Early production estimates start with seeding intentions, which may or may not materialize

When I started in the business in 1995 on the floor of the Winnipeg Commodity Exchange, being the rookie, I remember running to get the StatsCan reports from the government office on the day of a big release.

Even back then, I thought it was counterproductive to worry too much about those reports. After the report was released, the markets often seemed to move up or down randomly, regardless of whether the report was considered bullish or bearish. After the fact, all the traders and brokers in the pit always had an explanation for why the market moved the way it did.

This wasn’t always the case, since sometimes the reports did release surprising figures that caught the industry off guard, causing a dramatic change in the prevailing commodity price trend. But even then, the move following a report can often be short lived and the prevailing longer-term trend reasserts itself.

To this day, while I follow and read the reports, I don’t get too worked up by a StatsCan or USDA report. And I certainly wouldn’t base trading and hedging decisions on the buildup or outcome of those reports. It’s helpful to understand what those reports mean, but at the end of the day, growers shouldn’t rely too much on those figures.

Recently, the March StatsCan seeding intentions report has come and gone and my response was “So what…” The main issue I have with StatsCan seeding intentions reports is they are only that; intentions. We all have intentions but for various reasons don’t necessarily follow through on all of them.

On top of that, StatsCan reports that 20 per cent of the approximately 10,000 farmers in the survey never fully complete the survey, including almost 10 per cent who refuse or simply don’t respond at all. Given there are around 55,000 grain farmers across Canada, that means the report would capture only about 15 per cent of producers. I understand you can’t survey every producer because that’s what statistics is for. So, it’s hard to get good representative data and then extrapolate it across to the whole farming population. It just leaves too much room for error, as we shall see.

Previous research I’ve done and many articles I’ve read over the years showed that seeding intentions for canola has on average been about five per cent less than estimated actual seeded acres. In some years, intentions were as much as 10 to 15 per cent too low compared to what was actually seeded.

Another concern is that the survey includes the last two weeks of March. Subsequent weather issues forced some late cropping decision changes causing acres to move between commodities.

And it’s not just an acreage issue. While there can be a big difference between intentions and what is actually seeded, there will also be further changes to expected supply by the time a crop is ultimately harvested. Of course yield, as well as acres, will have a big impact on final production levels.
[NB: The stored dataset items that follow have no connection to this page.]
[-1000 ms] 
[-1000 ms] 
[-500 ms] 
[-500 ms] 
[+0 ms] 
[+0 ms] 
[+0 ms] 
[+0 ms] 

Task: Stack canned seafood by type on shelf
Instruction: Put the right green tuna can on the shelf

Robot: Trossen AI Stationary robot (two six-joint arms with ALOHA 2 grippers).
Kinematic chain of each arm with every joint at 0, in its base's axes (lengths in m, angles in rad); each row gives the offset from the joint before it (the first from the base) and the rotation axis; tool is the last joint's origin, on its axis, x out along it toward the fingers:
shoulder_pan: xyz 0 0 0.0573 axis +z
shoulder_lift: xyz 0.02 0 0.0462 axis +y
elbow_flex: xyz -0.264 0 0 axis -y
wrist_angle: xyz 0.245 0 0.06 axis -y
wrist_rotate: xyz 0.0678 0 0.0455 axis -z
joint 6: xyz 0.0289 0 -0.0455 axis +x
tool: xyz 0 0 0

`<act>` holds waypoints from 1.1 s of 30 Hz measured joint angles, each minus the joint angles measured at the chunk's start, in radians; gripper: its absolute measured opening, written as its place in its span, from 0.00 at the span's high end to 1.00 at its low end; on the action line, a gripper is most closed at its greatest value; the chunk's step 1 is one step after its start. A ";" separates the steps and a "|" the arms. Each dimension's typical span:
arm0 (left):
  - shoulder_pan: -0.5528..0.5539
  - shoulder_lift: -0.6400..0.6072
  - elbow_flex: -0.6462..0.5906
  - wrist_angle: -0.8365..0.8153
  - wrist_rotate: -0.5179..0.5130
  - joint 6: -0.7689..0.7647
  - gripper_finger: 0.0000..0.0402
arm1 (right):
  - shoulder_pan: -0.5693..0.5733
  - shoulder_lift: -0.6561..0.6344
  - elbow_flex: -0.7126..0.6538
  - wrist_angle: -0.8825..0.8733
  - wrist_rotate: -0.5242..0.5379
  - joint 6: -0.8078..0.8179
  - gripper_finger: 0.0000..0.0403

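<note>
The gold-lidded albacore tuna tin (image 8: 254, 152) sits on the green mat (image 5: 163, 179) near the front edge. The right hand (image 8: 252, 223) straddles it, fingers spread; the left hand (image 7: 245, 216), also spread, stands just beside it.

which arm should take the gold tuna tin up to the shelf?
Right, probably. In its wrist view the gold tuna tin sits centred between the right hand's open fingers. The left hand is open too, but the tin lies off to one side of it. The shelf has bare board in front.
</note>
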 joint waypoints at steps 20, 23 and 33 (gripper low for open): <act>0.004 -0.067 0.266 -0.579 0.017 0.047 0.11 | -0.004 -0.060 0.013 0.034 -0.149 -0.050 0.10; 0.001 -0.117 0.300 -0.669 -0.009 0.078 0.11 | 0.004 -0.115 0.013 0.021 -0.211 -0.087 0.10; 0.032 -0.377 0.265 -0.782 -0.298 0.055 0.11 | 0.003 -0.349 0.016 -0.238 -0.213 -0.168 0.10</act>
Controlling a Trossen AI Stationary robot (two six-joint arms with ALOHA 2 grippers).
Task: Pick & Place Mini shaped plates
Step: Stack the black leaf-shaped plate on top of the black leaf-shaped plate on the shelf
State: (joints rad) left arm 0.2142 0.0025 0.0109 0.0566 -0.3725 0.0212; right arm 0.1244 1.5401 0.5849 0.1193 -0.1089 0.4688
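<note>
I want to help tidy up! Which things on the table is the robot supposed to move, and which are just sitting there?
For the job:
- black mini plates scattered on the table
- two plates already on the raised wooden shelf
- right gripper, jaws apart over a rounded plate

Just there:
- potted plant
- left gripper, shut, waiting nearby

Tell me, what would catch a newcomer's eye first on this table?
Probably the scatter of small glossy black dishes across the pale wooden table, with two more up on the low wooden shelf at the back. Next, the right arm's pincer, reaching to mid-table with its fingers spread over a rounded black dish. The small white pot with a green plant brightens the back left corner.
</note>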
The average canola yield has been about 37 bushels per acre across Canada in the past 10 years based on StatsCan numbers. Some years it’s as high as 43 and others as low as 28 bushels per acre. That’s a 54 per cent difference from lowest to highest, with the highs and lows fluctuating about 20 per cent around the average. This means there can be a lot of variability in production from year to year based on the yield alone, making estimates all the more difficult. A chart comparing recent initial production estimates for canola with final estimates gives you the picture.

Final production figures have averaged 20 per cent higher than initial estimates over the past several years with a couple of years almost 40 per cent more than initial estimates. As you can see, it’s very challenging to forecast these numbers. This underestimation has been written about many times before so it’s always good to keep this in mind when production reports are released.

So what can you do about all this?

While it’s good to have an overall sense of fundamental supply-and-demand figures, since that’s what will ultimately drive the prices, don’t get too caught up in the fine details of these reports. The best indicator of price is price. At the end of the day, all you can trade is price; you can either decide to buy at that price, sell at that price, or, of course, do nothing. So for a weekly or monthly outlook, follow commodity chart patterns and trends, which are a direct measure of price. Planting intentions and production reports are simply estimates of expectations of supply which only indirectly suggest where prices might go.

Bottom line, let your profit margins and market prices guide your pricing and hedging decisions. Don’t get too influenced by the numerous agriculture reports that will be released over the coming months. With farm marketing strategies including options and futures designed to diversify your sales across time, price and strategies, one report shouldn’t make or break your crop year.

About the author

Columnist

David Derwin is a commodity portfolio manager with PI Financial Corp. The views here are his own, presented for educational purposes, rather than as specific market advice. For a copy of the complete research study “Farming Big Data — Myths, Misperceptions & Opportunities in Agriculture Commodity Hedging” contact him at [email protected]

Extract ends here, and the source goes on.